Gabriel Tremblay : Oh « Darlène », l’amour à la première écoute! L’année 2018 a marqué la métamorphose d’Hubert Chiasson en Hubert Lenoir. Une transformation qui a tellement fait couler d’encre qu’on a presque oublié l’essentiel, la musique. « Darlène » est audacieuse, accessible et regorge de vers d’oreilles. Selon moi (et plusieurs autres), la proposition intemporelle de notre baron bandit favori ne fera que vieillir comme le vin, pour des décennies à venir.

Les Louanges – « La nuit est une panthère »

Marie-Ève Fortier : Comment passer à côté de cet album au groove à la fois novateur et irrésistible?
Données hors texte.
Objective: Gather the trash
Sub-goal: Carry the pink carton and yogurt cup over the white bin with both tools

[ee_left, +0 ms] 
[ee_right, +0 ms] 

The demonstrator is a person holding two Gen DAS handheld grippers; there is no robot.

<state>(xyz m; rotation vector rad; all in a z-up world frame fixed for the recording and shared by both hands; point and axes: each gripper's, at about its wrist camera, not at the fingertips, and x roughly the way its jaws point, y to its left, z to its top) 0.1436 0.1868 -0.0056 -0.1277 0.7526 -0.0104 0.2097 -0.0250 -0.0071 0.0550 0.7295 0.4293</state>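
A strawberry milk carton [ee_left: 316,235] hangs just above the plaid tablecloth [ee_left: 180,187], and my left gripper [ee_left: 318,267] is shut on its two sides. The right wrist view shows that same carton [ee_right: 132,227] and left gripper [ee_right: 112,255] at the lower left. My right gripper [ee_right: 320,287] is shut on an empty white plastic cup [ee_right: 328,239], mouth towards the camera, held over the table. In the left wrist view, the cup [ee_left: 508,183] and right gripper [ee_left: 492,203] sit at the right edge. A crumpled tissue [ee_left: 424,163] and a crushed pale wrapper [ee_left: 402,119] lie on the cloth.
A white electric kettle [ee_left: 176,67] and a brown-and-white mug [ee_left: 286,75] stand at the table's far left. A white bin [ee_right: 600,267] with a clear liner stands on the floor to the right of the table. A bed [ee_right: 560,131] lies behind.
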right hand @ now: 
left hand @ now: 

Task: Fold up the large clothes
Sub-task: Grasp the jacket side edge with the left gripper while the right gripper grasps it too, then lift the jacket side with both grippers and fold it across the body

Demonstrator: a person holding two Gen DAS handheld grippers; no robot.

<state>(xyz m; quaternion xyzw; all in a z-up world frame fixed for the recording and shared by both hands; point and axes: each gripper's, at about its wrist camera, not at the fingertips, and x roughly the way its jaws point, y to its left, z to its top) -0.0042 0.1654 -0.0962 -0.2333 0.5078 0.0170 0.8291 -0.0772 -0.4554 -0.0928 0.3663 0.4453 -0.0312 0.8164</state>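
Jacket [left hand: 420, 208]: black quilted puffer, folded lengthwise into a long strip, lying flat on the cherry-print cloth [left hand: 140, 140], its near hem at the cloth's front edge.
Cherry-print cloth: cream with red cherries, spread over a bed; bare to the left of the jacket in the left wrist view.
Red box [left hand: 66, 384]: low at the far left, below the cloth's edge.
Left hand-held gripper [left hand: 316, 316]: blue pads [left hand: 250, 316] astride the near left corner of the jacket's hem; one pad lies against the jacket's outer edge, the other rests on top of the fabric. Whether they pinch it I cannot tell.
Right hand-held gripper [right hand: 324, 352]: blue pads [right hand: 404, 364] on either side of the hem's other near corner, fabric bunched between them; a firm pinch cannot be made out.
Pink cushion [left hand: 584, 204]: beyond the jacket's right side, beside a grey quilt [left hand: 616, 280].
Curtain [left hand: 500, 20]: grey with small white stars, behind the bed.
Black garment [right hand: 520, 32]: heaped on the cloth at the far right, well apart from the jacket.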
Vincent Roberge nous y transporte avec son flow bien à lui. À travers ses histoires plus ou moins métaphoriques, plus ou moins explicites, il fait bien le portrait d’une génération désabusée mais libre. Et le tout sur des mélodies électro-vintage aux confluents du jazz, du RnB et du Hip-Hop.

Milk & Bone – « Deception Bay »

Gabriel Tremblay : Après « Little Mourning » (que j’avais adoré), Camille Poliquin et Laurence Lafond-Beaulne ont placé la barre à une hauteur vertigineuse. Résultat, j’ai plongé tête première à travers « Deception Bay ». Encore aujourd’hui, dix mois après la parution de l’album, l’envie de chanter le titre homonyme avec le poing sur la cage thoracique me prend à chaque écoute. Que dire de FadedNevermoreBBLUE, ou KIDSqui ne sont rien de moins que succulentes! Décidément, la guigne du deuxième album n’a pas frappé chez les deux Montréalaises.

Ponctuation – « Mon herbier du monde entier »

Julien Baby-Cormier : Album estival par excellence s’il en est un, Mon herbier du monde entier se veut plus varié dans ses sonorités. Du côté des paroles, Guillaume Chiasson à une poésie intéressante, au-dessus de la moyenne des compatriotes oeuvrant dans le même style. Le son des guitares possède un je-ne-sais-quoi qui rend cet album fort agréable à écouter. Le travail de concision et l’efficacité certaine des mélodies en font le meilleur album proposé par ce groupe originaire de Québec.

Suuns – « Felt »

Julien Baby-Cormier : Le fameux vocoder semble vraiment attirer bien des artistes à un stade ou l’autre de leur carrière. Je ne suis personnellement pas un amateur de ce que l’outil apporte, mais je dois dire que son utilisation nouvelle sur une partie de ce quatrième disque de Suuns n’est pas inintéressante. C’est un album un peu plus lumineux (dans les standards assez oppressants de Suuns) et certaines pièces comme Look No FurtherControl et Baseline comptent parmi les meilleures de leur discographie. Voilà un album qui est passé sous le radar mais qui vaut la peine d’être écouté à plusieurs reprises pour bien l’intégrer.

zouz – « EP2 »

Julien Baby-Cormier : Il y a eu plusieurs excellents EP cette année (on pense entre autre à Feu de forêt d’Antoine Corriveau, Helena Deland ou les Dear Criminals), mais dans mon cas, aucun n’a fait mousser les attentes d’un prochain disque autant que ce EP2 du trio montréalais zouz. Voix distortionnées, riffs de guitare incendiaires aux accents blues, vaste originalité dans les rythmes et les sonorités; avec deux ou trois chansons supplémentaires, on se retrouvait avec le meilleur album rock de l’année (bon… il y a aussi les Hôtesses, Fuudge et Ponctuation, mais c’était pour vous convaincre que cette parution valait le détour). Si vous n’aviez qu’une chanson à écouter, allez-y avec Saint-Fortunat… une bombe!